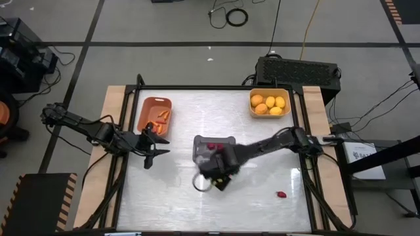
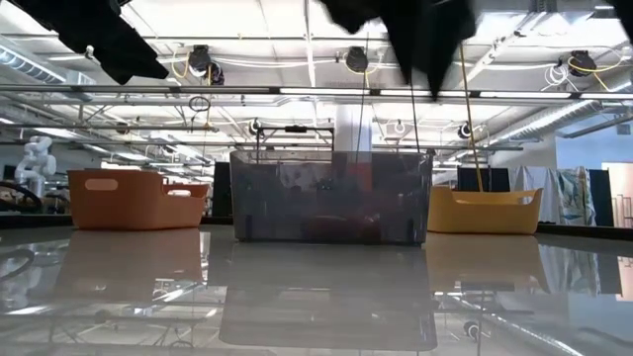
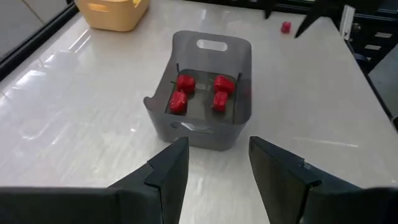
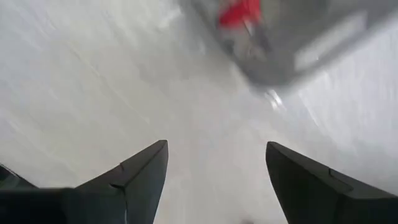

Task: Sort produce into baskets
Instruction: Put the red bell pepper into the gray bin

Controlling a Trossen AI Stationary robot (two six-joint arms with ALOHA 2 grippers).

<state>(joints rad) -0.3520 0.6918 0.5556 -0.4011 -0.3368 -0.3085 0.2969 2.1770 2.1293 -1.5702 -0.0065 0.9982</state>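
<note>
The grey translucent basket (image 1: 213, 148) stands mid-table and holds several small red berries (image 3: 185, 83). My right gripper (image 1: 218, 178) hovers open just past the basket's near side, pointing down; its wrist view shows bare table between the fingers (image 4: 217, 146). One more red berry (image 1: 281, 195) lies on the table toward the near right. At the far left is the orange-brown basket (image 1: 154, 115) with orange carrot sticks (image 1: 163, 117). At the far right, the yellow basket (image 1: 270, 103) holds yellow-orange fruits. My left gripper (image 1: 157, 145) waits open beside the orange-brown basket, facing the grey one (image 3: 205, 93).
A black box (image 1: 298, 71) sits behind the table's far right corner, with cables on the floor beyond it. Bare white tabletop (image 1: 256, 210) stretches along the near edge. In the low view the three baskets stand in a row, the grey basket (image 2: 331, 198) in the middle.
</note>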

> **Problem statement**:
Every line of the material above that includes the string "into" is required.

> **Answer box**:
Task: Sort produce into baskets
Instruction: Put the red bell pepper into the gray bin

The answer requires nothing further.